Tuesday, July 10, 2007

Green China

Good overview of the environmental problems China is facing.

The Green Leap Forward
Environmentalism is China’s fastest-growing citizen movement. Beijing isn’t cracking down on these new activists—it’s empowering them.
By Christina Larson


China is on its way to becoming not only the world’s largest economy, but also its largest polluter. Of the world’s twenty most polluted cities, sixteen are in China. Ninety percent of the country’s cities have contaminated groundwater. The World Bank predicts that in the next fifteen years, China’s shortage of clean water will create 30 million “environmental refugees.”

China’s pollution problems, moreover, are no longer solely its own. Winds that whip up over the Gobi Desert sweep dark clouds of mercury, soot, and carbon monoxide to South Korea and Japan; as much as 40 percent of the air pollution in these countries can be traced to China. The toxic plumes travel further afield, now detected by scientists in San Francisco and Lake Tahoe. On bad days, a quarter of Los Angeles’s smog originates in China. Later this year, China is expected to overtake the United States as the world’s largest emitter of greenhouse gases; within twenty-five years, its annual contribution to global warming could triple.

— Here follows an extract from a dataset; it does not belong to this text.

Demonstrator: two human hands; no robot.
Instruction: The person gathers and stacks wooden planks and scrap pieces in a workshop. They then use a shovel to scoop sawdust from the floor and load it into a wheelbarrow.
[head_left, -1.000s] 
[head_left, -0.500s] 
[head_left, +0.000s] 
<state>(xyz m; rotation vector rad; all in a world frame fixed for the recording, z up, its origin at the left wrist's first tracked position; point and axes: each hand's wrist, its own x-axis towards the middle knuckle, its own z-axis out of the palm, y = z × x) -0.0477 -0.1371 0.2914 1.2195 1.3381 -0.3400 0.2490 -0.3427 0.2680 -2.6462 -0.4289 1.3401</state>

One of the most polluted cities in China is Lanzhou, the capital of western Gansu Province, situated at the point where the Silk Road crosses the Yellow River. Historically a remote trading outpost, Lanzhou was transformed in the 1950s and ’60s in keeping with Mao Zedong’s vision for China’s future prosperity: “The machines are rumbling, and smoke is rising from factories.” Adopting the adage of the time—“Pollute now, clean up later”—Lanzhou became northwest China’s primary hub for oil refineries and petrochemical plants. Today, the city stretches long and narrow between the Gaolan and White Pagoda mountains, but on many days thick smog masks their peaks. Just by breathing the city air, Lanzhou’s 3 million residents inhale the equivalent of a pack of cigarettes a day. Ten percent of the Yellow River near Lanzhou is now sewage, and last year three industrial spills turned its waters an ominous red.